The Center for Contemporary Jewish Documentation in Milan
In a collection of essays published by Yad Vashem in 2009, David Bankier and Dan Michman devote one chapter to the simultaneous creation of Holocaust research centers in Poland, France, Italy, Germany and Israel. These centers have remained the repositories not only of the earliest documentation of the history of anti-Jewish persecution in the nazi-fascist era, but also of the history of the emergence of Holocaust research as a field of historical study.
These centers which were created in the immediate aftermath of the war, have for many decades been arduously working toward acquiring acknowledgment by the European societies that perpetrated the extermination of the Jews. They also represent the development of key interpretative models of an understanding of international action and justice which were later integrated in the mission of the Holocaust Museum in 1993.
Celebrating the 60 years of the Center for Contemporary Jewish Documentation in Milan, means to revisit the exceptional work of young Italian Jews who after the war were committed to understand the tragedy their community had suffered. They began to retrace and disclose the twenty years of a fascist dictatorship which some of their fathers had embraced and others had fought and that the broader Italian society was trying to forget.

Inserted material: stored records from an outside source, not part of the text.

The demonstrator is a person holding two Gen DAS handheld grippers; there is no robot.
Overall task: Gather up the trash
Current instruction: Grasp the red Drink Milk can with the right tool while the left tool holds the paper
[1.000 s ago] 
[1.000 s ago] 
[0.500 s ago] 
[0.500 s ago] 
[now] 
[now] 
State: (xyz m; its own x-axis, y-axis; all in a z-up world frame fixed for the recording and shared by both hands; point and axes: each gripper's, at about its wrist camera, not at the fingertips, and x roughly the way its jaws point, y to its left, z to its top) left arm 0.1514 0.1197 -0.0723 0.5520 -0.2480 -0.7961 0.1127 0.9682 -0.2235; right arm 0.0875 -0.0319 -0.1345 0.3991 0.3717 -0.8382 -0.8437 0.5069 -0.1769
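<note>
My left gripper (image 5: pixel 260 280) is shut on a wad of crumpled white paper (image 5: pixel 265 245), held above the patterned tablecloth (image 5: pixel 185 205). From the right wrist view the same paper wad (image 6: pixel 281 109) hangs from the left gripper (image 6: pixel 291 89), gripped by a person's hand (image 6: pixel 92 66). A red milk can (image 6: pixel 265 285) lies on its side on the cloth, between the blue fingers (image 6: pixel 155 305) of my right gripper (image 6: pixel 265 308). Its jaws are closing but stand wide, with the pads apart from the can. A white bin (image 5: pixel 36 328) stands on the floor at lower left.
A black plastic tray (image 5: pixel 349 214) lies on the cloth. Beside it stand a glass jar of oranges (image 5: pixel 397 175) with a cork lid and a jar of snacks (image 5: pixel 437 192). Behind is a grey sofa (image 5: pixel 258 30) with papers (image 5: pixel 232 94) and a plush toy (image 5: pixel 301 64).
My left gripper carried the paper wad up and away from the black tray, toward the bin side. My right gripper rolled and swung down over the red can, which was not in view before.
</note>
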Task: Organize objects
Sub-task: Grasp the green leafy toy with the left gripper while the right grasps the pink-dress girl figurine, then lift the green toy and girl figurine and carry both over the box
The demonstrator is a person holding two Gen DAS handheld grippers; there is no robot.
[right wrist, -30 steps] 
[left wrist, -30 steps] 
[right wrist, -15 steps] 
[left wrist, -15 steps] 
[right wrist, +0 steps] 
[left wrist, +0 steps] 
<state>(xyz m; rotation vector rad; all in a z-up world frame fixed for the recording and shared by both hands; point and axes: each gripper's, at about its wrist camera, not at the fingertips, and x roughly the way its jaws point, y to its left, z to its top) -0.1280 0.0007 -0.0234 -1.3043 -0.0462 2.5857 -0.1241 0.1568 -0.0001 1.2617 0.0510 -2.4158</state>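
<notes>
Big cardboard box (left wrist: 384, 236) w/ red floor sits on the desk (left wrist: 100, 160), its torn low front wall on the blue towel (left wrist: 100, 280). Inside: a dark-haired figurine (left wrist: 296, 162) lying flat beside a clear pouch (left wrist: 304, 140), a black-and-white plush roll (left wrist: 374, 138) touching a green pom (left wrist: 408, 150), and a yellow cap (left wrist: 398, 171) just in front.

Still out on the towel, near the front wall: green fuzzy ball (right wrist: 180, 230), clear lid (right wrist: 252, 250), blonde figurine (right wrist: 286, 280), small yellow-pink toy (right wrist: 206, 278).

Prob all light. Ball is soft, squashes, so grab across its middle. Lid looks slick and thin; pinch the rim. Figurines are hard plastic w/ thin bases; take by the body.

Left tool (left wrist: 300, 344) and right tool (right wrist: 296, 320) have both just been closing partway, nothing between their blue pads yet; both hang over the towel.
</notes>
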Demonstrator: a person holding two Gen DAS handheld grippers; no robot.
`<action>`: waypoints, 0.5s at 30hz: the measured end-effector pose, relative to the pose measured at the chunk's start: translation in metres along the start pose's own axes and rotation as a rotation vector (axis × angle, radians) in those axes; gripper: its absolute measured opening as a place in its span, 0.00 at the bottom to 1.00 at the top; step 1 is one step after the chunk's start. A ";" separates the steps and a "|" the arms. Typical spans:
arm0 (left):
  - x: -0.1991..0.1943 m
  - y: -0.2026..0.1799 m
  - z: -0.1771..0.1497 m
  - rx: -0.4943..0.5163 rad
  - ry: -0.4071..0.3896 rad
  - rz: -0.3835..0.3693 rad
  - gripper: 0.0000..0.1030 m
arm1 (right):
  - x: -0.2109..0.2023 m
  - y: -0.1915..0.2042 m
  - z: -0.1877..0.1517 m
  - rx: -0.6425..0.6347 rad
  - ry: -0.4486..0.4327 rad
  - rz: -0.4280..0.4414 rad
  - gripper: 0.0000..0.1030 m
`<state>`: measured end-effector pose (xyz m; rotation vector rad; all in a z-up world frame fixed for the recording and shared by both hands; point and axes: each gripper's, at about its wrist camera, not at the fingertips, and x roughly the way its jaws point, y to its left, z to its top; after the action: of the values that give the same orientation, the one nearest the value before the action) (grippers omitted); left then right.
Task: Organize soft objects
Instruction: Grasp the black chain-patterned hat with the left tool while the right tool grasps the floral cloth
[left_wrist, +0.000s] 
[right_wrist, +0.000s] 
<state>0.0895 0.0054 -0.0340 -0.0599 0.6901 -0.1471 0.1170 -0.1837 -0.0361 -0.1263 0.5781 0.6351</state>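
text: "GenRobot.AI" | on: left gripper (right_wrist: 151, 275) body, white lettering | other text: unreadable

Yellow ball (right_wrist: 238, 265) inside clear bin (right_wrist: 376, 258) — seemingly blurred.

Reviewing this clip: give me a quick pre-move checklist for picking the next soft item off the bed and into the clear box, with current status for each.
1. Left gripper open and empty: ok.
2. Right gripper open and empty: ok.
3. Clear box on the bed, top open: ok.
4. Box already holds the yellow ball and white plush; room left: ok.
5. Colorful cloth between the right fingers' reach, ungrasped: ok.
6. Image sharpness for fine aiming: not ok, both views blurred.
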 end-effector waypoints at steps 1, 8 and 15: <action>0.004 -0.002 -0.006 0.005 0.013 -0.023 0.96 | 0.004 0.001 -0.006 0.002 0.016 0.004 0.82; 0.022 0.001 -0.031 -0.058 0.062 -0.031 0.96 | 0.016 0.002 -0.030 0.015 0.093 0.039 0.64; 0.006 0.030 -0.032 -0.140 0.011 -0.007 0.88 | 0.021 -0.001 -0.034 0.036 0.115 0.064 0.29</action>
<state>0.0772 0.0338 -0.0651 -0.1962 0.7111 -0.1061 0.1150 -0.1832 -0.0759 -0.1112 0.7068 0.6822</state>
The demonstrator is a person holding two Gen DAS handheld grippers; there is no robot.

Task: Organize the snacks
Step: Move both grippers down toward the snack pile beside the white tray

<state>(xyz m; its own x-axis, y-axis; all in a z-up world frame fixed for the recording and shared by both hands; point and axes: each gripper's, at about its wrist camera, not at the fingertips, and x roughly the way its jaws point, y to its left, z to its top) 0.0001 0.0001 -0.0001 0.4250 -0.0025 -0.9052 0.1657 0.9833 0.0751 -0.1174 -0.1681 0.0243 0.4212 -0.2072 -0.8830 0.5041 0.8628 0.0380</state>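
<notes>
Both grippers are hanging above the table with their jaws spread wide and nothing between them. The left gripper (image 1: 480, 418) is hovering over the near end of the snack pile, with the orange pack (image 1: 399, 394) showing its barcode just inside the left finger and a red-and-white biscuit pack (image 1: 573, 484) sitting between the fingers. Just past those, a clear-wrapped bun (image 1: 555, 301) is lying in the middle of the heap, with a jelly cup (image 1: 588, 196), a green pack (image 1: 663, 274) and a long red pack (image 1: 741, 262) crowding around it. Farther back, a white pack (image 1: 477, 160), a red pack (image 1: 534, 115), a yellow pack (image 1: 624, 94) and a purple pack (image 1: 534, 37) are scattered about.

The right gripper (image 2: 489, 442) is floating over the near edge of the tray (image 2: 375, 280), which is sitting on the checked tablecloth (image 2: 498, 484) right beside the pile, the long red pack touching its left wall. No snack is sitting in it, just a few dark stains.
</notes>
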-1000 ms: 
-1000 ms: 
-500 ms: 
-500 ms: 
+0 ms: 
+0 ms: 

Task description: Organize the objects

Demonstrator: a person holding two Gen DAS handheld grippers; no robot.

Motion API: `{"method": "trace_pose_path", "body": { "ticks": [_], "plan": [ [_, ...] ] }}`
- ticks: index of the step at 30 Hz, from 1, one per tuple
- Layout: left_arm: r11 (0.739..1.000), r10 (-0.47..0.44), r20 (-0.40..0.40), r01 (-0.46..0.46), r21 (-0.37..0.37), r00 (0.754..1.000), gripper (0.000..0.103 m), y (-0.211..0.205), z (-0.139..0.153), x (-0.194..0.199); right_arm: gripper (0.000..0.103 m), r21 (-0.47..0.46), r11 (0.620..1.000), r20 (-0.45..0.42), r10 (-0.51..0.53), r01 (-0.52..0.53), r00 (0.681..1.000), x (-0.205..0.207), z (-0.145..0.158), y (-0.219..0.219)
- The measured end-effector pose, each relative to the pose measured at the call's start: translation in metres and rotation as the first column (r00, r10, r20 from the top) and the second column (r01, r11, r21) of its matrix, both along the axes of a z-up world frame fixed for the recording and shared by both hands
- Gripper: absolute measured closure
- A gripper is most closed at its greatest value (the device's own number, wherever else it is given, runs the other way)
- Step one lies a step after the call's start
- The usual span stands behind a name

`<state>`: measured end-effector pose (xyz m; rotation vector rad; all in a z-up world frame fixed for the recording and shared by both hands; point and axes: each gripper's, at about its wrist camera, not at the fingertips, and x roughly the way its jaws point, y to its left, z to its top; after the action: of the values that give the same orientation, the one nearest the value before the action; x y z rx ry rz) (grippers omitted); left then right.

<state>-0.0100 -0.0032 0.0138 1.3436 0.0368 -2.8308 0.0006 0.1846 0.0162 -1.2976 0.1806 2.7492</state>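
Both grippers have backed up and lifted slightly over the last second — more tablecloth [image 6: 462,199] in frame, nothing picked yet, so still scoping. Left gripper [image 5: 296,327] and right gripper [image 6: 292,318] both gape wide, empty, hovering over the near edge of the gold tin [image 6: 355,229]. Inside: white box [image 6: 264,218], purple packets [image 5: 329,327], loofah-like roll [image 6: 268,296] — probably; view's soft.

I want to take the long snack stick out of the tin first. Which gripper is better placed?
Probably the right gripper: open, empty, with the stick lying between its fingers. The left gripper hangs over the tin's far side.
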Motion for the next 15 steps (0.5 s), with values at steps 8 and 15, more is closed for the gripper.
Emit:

This anniversary offers an opportunity to reflect on the galvanizing and critical role of the Jewish minority in Italian society and the continuity of anti-Semitism and radical ideology.
CDEC was founded by the Italian Jewish Youth Federation in Venice in 1955 under the directorship of Roberto Bassi. Its initial purpose in post-war Italy was to study Jewish participation in the Italian resistance and assert the commitment of Italian Jewry in the anti-fascist movement.
During this period, CDEC became the leading research institution on the history of the persecution of the Jews in Italy, collecting and recording testimonies and memories of the Italian Jewish community who experienced the Shoah. CDEC’s studies began to rupture the silence in mainstream Italy about the Fascist past, the dictatorship and the persecutions.
In recent years, the CDEC has expanded its archive to include Italian Jewish life since the emancipation of 1861-1870 and the Italian Zionist experience. Today it is the leading archive and research institute dedicated to the history of 20th century Italian Jewry and houses thousands of documents, photographs and artifacts of Jewish life in Italy.
In spite of a growing bibliography in English and a substantial historiography of Fascism, the Italian chapter of the Holocaust is still relatively unacknowledged. Although many American and Israeli scholars have successfully integrated the most recent research and primary sources in their work, some major research institutions in Holocaust studies often continue to refer to old “apologetic” narratives about the Jews living under Italian Fascism.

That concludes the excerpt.